Les conditions monétaires ont été assouplies progressivement depuis le début de l’épidémie. La banque centrale a injecté dans le secteur financier les liquidités nécessaires pour répondre à la demande (RMB 3000 mds pendant la première quinzaine de février). Elle a d’abord opté pour une baisse modérée des taux directeurs, mais accélère maintenant la détente monétaire (graphique 3). Des programmes de crédits ont été lancés (RMB 700 mds de relending, RMB 350 mds de prêts spéciaux des banques publiques aux petites entreprises). Mi-mars, la banque centrale a abaissé les coefficients de réserves obligatoires de façon variable (de 50 à 200 points de base) pour certaines banques, afin de libérer des fonds (RMB 550 mds) pour des prêts ciblés. Les banques ont reçu des directives leur demandant de soutenir les sociétés affectées par l’épidémie, refinancer les prêts et rééchelonner les remboursements des clients en difficulté. Les autorités ont (modérément) assoupli les normes prudentielles pour les banques commerciales, ainsi que les règles pour les émissions d’actions et obligations des entreprises.

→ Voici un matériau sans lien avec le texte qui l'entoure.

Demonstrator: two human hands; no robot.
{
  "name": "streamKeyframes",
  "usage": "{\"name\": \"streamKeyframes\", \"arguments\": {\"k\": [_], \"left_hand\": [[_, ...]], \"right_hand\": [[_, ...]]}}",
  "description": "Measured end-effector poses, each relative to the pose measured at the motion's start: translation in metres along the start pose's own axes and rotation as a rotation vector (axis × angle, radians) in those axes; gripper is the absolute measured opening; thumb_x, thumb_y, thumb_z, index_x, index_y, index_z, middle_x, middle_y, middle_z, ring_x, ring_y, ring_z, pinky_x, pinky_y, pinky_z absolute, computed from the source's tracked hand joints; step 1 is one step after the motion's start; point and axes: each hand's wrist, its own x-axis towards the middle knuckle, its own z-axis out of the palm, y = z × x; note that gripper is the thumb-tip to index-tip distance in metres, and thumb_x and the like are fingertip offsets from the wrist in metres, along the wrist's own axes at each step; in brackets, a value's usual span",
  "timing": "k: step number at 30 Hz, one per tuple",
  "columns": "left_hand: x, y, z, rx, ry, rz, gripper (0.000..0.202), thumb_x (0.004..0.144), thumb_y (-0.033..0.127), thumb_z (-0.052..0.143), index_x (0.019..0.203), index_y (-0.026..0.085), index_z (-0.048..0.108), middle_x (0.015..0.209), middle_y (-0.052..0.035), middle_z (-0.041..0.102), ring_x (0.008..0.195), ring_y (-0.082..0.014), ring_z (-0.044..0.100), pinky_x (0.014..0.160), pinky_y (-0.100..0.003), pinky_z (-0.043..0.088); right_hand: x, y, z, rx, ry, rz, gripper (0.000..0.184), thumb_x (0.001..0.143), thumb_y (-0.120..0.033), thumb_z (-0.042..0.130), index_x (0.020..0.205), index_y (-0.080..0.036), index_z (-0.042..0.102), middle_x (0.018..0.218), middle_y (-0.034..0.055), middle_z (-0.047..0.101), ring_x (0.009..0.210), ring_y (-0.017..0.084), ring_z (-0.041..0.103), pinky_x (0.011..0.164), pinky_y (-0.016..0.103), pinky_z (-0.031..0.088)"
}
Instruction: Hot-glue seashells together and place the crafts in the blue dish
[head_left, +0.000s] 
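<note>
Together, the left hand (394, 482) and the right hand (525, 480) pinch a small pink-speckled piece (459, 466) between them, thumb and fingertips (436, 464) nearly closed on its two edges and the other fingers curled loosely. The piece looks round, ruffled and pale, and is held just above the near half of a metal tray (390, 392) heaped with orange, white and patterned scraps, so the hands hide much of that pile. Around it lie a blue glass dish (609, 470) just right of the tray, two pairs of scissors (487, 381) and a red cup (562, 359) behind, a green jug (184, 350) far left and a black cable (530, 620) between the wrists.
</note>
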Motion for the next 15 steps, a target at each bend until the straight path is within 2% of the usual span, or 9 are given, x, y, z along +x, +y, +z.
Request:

Sur le plan budgétaire, le gouvernement central s’est montré plutôt mesuré jusqu’à présent. Il a augmenté les dépenses (notamment dans la santé : +RMB 110 mds), accordé des exonérations de cotisations sociales (RMB 500 mds) et d’impôts, réduit les tarifs d’électricité (de 5%) pour les entreprises et annoncé des incitations fiscales visant à stimuler la demande. Les collectivités locales participent activement aux efforts de relance, via une hausse des investissements dans les projets d’infrastructure (instrument traditionnel de politique publique en Chine) et des aides directes aux entreprises et aux ménages (comme des baisses des loyers fonciers ou la distribution de bons d’achat). Pékin a largement augmenté les autorisations d’émissions obligataires des collectivités pour financer les projets d’infrastructure (RMB 850 mds s’ajoutent au quota de RMB 1000 mds initialement prévu pour 2020).
Des finances publiques capables d’absorber le choc
L’action des pouvoirs publics jouera un rôle déterminant dans le redressement de la croissance. La marge de manœuvre budgétaire est confortable, et la banque centrale dispose d’amples réserves de liquidités pour assurer la stabilisation du système financier. En revanche, l’excès de dette de l’économie contraint la politique monétaire, ainsi que la capacité d’investissement des collectivités locales (dont l’endettement total est déjà à 50% du PIB environ). Par conséquent, s’il est très probable que la banque centrale continue d’assouplir les conditions monétaires et de crédit à court terme et que les collectivités augmentent encore leurs investissements, le gouvernement central devrait privilégier la relance budgétaire. Les déficits vont s’élargir et atteindre des niveaux historiquement élevés, mais les besoins de financement seront couverts sans difficulté et la dette de l’État restera modérée (16% du PIB fin 2019, presque entièrement libellée en monnaie locale et à plus de 90% détenue par des créanciers chinois).